EXERCISE
List the lines of this listing that hold the word "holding".

DATASET RECORDS
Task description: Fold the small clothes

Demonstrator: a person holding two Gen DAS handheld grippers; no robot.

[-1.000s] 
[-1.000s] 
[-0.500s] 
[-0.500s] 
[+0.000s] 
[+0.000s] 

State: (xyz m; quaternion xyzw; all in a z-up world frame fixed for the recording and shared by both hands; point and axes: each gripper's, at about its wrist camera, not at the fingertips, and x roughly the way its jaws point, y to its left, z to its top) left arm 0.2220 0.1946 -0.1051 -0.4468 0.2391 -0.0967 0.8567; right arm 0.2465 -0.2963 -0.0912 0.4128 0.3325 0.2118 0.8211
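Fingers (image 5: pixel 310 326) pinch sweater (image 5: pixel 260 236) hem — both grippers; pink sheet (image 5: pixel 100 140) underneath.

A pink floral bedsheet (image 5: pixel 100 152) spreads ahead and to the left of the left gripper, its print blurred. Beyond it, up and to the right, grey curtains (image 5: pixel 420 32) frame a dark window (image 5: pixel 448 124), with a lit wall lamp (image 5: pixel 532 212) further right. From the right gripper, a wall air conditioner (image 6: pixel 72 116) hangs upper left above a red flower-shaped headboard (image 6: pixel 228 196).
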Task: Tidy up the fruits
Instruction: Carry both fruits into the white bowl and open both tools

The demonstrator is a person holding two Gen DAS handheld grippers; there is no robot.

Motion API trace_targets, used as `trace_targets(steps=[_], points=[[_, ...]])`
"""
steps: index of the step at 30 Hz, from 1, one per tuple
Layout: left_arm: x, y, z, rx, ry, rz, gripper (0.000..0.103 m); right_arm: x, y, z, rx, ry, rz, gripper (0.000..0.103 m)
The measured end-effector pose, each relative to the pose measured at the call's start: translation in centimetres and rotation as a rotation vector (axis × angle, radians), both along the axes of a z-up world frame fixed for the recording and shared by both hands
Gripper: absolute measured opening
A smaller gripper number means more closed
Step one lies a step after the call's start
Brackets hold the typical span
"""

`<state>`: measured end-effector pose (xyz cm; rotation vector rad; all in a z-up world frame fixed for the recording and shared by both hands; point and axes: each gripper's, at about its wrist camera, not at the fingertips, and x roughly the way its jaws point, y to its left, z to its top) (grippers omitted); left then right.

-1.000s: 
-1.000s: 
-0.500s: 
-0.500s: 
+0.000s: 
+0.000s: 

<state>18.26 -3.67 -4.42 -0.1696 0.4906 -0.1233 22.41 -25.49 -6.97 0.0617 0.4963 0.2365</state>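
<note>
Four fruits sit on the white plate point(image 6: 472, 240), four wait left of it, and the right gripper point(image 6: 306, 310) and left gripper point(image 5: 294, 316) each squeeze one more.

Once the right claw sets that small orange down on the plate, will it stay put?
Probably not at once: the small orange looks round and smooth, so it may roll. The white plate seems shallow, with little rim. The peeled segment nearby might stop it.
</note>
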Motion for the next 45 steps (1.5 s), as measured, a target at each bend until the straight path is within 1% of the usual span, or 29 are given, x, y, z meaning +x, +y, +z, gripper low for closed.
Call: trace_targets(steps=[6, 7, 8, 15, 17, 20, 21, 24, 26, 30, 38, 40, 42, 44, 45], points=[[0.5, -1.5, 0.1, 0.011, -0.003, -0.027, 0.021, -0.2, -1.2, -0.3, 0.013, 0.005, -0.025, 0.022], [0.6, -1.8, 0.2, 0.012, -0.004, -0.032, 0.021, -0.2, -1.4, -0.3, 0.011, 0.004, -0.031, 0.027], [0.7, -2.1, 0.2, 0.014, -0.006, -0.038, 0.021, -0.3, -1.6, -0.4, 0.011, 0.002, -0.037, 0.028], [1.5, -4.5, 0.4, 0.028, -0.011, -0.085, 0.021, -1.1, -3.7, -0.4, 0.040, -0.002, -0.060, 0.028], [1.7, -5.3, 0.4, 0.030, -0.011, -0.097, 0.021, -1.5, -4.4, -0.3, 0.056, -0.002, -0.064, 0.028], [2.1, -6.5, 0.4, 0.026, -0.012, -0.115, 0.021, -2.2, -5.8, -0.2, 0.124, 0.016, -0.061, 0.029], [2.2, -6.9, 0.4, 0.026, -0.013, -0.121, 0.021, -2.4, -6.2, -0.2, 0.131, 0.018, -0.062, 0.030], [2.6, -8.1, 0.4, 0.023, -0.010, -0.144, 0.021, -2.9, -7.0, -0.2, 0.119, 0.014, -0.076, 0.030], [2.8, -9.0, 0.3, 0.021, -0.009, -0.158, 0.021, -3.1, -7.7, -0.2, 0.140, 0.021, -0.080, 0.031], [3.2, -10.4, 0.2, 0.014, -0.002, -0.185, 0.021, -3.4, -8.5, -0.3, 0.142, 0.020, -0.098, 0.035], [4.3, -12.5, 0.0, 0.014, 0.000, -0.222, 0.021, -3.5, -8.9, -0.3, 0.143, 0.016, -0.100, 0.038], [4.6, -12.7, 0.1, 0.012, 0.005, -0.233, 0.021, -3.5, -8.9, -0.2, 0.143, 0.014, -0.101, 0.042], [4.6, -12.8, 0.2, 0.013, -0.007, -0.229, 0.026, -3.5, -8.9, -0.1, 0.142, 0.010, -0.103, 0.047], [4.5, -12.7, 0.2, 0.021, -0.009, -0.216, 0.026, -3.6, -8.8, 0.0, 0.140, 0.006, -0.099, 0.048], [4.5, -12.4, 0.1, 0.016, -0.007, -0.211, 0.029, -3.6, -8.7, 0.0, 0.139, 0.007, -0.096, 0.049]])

EXERCISE RESULT
Demonstrator: a person holding two Gen DAS handheld grippers; no robot.
The demonstrator is a person holding two Gen DAS handheld grippers; there is no robot.

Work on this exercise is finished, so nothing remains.